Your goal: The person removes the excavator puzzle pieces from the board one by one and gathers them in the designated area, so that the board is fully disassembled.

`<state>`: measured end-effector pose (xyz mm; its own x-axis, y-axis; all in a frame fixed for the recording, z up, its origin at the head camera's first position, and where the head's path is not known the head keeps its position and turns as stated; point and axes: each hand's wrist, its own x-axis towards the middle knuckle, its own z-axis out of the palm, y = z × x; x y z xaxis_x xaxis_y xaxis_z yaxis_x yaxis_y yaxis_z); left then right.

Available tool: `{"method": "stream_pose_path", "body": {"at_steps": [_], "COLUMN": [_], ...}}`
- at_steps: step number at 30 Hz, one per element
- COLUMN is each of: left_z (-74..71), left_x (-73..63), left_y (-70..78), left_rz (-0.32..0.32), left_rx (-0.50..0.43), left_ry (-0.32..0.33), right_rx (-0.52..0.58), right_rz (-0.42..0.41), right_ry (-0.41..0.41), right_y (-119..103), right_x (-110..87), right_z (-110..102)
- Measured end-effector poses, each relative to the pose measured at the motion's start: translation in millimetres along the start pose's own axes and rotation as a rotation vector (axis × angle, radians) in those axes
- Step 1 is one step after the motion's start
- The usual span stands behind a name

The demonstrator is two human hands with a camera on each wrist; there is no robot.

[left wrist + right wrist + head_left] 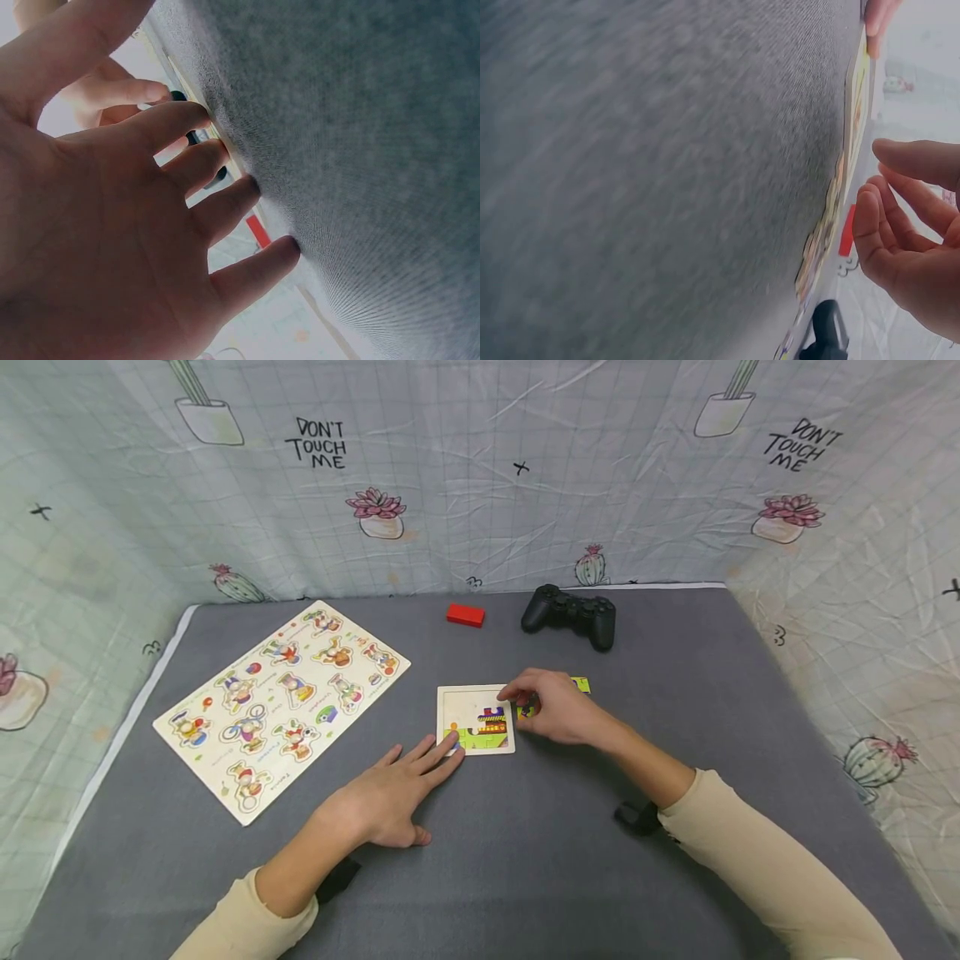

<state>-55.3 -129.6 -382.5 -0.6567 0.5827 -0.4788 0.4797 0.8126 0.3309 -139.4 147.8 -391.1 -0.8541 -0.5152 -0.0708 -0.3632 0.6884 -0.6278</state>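
Note:
A small square puzzle board (476, 692) lies on the table, its lower part filled with green, red and purple pieces. My left hand (397, 789) is spread flat, its fingertips touching the board's lower left corner. Over the board's right edge is my right hand (558, 706), fingers loosely bent. In the right wrist view its thumb (919, 159) and fingers hold nothing that I can see. Loose puzzle pieces (821, 232) lie on the cloth beside the board. One yellow-green piece (581, 684) shows behind the right hand, which partly covers others.
A large wooden picture puzzle (281, 710) lies at an angle on the left. Behind the small board are a red block (466, 615) and a black game controller (572, 614). Printed cloth (465, 468) hangs around the grey table (510, 877).

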Motion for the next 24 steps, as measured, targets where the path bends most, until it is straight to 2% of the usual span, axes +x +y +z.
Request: {"method": "stream_pose_path", "body": {"at_steps": [13,24], "left_z": [1.6,2.7], "left_x": [1.3,1.4], "left_y": [-0.9,-2.8], "left_rz": [-0.005,-0.001], "left_rx": [0.003,0.006], "left_ry": [0.002,0.006], "right_rx": [-0.011,-0.028], "right_rz": [-0.021,-0.043], "right_ry": [-0.107,-0.118], "right_y": [-7.8,-6.7], "right_x": [17.2,21.3], "right_z": [11.8,15.9]}}
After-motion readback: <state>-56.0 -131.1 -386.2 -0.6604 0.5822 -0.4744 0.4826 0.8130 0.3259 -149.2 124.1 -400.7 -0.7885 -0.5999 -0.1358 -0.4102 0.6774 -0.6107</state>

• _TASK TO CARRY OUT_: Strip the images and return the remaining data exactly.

• _YOUR SOLUTION_:
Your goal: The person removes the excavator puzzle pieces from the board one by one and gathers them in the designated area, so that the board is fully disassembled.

`<state>`: measured end-effector pose (xyz mm; its own x-axis, y-axis; all in a frame fixed for the recording, z up, its origin at the head camera's first position, and where the head's path is not known the head keeps its position and turns as stated; point and axes: each hand's wrist, its own x-axis towards the middle knuckle, its own z-axis out of the palm, y = z × x; x y z xaxis_x xaxis_y xaxis_z yaxis_x yaxis_y yaxis_z); left then right.

Available tool: `{"method": "stream_pose_path", "body": {"at_steps": [_], "COLUMN": [_], ...}}`
- at_steps: step number at 30 Hz, one per element
- COLUMN is each of: left_z (-74..71), left_x (-73..63), left_y (-70..78), left_rz (-0.32..0.32), left_rx (-0.50..0.43), left_ry (-0.32..0.33), right_rx (-0.52..0.58), right_rz (-0.42..0.41), right_ry (-0.41..0.41), right_y (-119..103), right_x (-110..87), right_z (-110..102)
- Measured end-effector poses, each relative to the pose measured at the motion's start: translation in millimetres along the start pose's own axes and rotation as a rotation vector (axis × angle, radians) in those axes
- Step 1 is one step after the motion's start
- The usual span stands behind a name

The demonstrator is two human hands with a camera on each wrist; there is no robot.

[left wrist + right wrist + head_left] 

<state>-55.3 -129.6 -382.5 -0.6567 0.5827 -0.4788 0.4797 0.8126 0.3309 -139.4 147.8 -391.1 -0.8541 -0.5152 -0.0708 -0.3632 0.6884 -0.6278</state>
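Note:
A small square puzzle board (476, 692) lies on the table, its lower part filled with green, red and purple pieces. My left hand (397, 789) is spread flat, its fingertips touching the board's lower left corner. Over the board's right edge is my right hand (558, 706), fingers loosely bent. In the right wrist view its thumb (919, 159) and fingers hold nothing that I can see. Loose puzzle pieces (821, 232) lie on the cloth beside the board. One yellow-green piece (581, 684) shows behind the right hand, which partly covers others.
A large wooden picture puzzle (281, 710) lies at an angle on the left. Behind the small board are a red block (466, 615) and a black game controller (572, 614). Printed cloth (465, 468) hangs around the grey table (510, 877).
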
Motion for the next 24 steps, as measured, targets where the path bends most, until it is straight to 2% of the usual span, axes +x +y +z.
Request: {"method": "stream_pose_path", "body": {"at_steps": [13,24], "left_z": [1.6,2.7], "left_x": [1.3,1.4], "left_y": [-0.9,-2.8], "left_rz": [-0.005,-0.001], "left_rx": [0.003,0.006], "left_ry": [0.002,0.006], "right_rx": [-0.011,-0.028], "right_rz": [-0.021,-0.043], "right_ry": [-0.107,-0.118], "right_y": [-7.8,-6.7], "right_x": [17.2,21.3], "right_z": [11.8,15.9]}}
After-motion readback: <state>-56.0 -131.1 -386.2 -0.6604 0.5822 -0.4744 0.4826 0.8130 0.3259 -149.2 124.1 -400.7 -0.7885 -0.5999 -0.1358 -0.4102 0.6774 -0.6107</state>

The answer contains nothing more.